• [EXERCISE OBJECTIVE]: Omitting all images, set down every line below exactly as it appears.

MATERIAL PROVIDED START

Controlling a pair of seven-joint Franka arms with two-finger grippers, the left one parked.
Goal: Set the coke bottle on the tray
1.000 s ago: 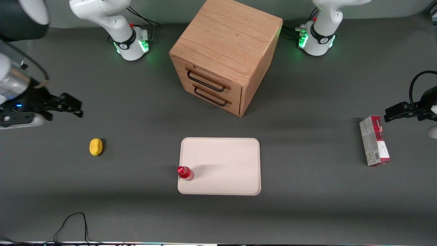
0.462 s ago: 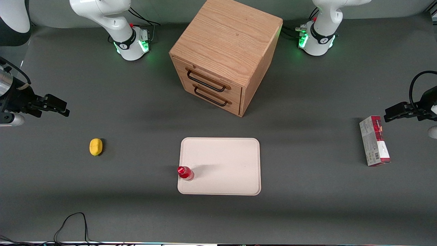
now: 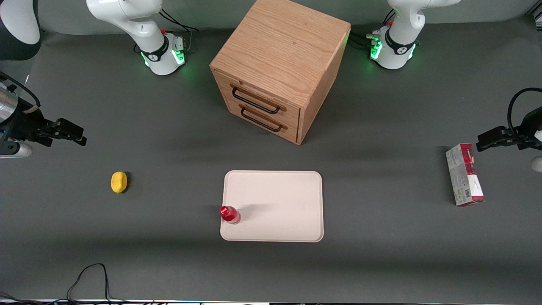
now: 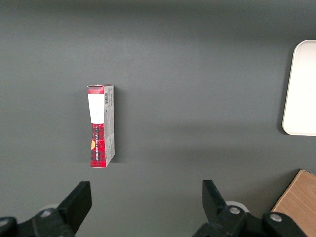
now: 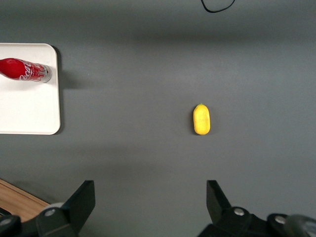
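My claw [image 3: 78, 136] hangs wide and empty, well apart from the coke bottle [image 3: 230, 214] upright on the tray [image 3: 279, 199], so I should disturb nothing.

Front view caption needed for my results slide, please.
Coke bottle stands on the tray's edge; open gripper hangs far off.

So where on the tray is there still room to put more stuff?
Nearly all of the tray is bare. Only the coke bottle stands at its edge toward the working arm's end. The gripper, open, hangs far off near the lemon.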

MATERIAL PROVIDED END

• [TASK SOLUTION]:
Controlling a pair of seven-joint Franka arms with two-finger grippers, the left one parked.
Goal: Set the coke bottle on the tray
1.000 s ago: 
0.462 s ago: 
now: 
now: 
now: 
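My claw [image 3: 78, 136] hangs wide and empty, well apart from the coke bottle [image 3: 230, 214] upright on the tray [image 3: 279, 199], so I should disturb nothing.

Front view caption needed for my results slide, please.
Coke bottle stands on the tray's edge; open gripper hangs far off.

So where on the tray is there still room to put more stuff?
Nearly all of the tray is bare. Only the coke bottle stands at its edge toward the working arm's end. The gripper, open, hangs far off near the lemon.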

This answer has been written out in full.